Async put/get API with batch operations (put_batch/get_batch) and key management (delete, exists, keys)
DTensor-aware storage with tensor-slice retrieval and resharding across different layouts
state_dict exchange for checkpoint-style weight sync between actors
Direct RDMA weight sync for zero-copy GPU-to-GPU model weight transfer (one-hop, no intermediate storage for cases like synchronous RL)
Automatic transport selection — POSIX shared memory for same-host, RDMA when available, with Gloo and Monarch RPC fallbacks
Configurable storage strategies — LocalRankStrategy (per-rank volumes), HostStrategy (per-host), extensible for your specific use case

Note: TorchStore requires distributed jobs to be launched with Monarch. Direct SPMD support is planned.

⚠️ Early Development Warning TorchStore is currently in an experimental stage. You should expect bugs, incomplete features, and APIs that may change in future versions. The project welcomes bugfixes, but to make sure things are well coordinated you should discuss any significant change before starting the work.
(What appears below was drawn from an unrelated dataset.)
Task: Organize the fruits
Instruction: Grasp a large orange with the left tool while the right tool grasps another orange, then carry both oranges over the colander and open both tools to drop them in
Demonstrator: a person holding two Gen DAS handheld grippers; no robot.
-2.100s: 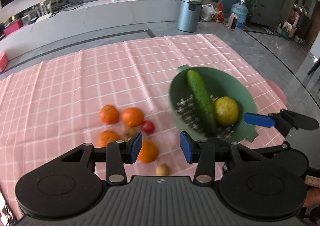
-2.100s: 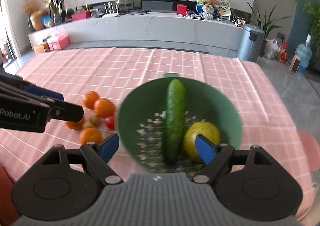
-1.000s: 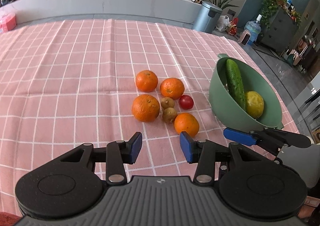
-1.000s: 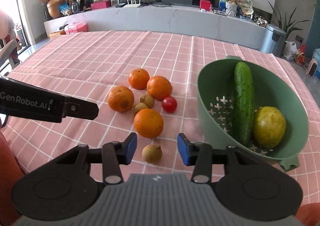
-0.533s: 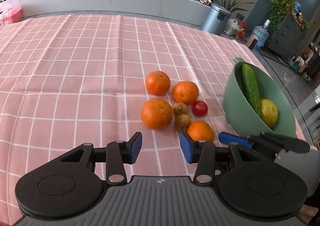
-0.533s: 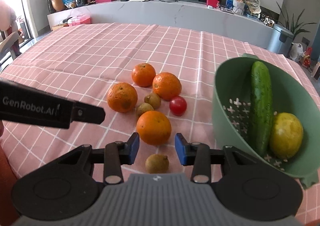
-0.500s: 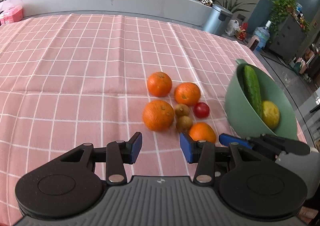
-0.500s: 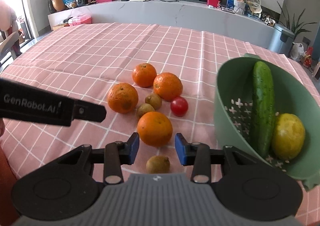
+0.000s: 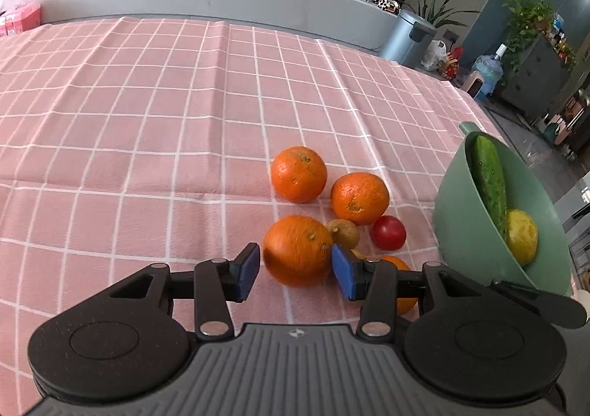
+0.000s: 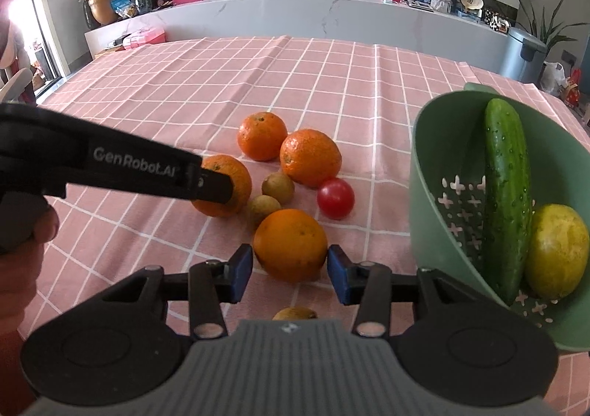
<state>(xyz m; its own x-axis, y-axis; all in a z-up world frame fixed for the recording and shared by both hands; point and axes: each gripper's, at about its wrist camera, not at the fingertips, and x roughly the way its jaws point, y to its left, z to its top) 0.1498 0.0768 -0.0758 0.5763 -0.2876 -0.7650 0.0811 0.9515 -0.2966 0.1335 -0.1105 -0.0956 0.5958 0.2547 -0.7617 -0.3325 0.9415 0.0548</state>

It's recommended that you signal your intention to contribute in the issue tracker, either by filing a new issue or by claiming an existing one.

Installation

uv (Recommended)

uv venv --python 3.12
source .venv/bin/activate

git clone git@github.com:meta-pytorch/torchstore.git
cd torchstore

# Core development install.
uv sync --extra dev

# CUDA 12.8 + torchcomms 0.2.0 from the PyTorch cu128 index.
uv sync --extra dev --extra cu128

# CUDA 13.0 + torchcomms 0.2.0 from the PyTorch cu130 index.
uv sync --extra dev --extra cu130

pip

If you prefer pip, use the matching PyTorch CUDA index explicitly:

conda create -n torchstore python=3.12
conda activate torchstore

# Base install
pip install -e .

# Development install with CUDA 12.8 wheels
pip install -e '.[dev,cu128]' --extra-index-url https://download.pytorch.org/whl/cu128

# Development install with CUDA 13.0 wheels
pip install -e '.[dev,cu130]' --extra-index-url https://download.pytorch.org/whl/cu130

Regular Installation

pip install 'torchstore[cu128] @ git+https://github.com/meta-pytorch/torchstore.git' \
  --extra-index-url https://download.pytorch.org/whl/cu128

Performance: For the best transfer speeds, install with a CUDA extra (cu128 or cu130) to include torchcomms.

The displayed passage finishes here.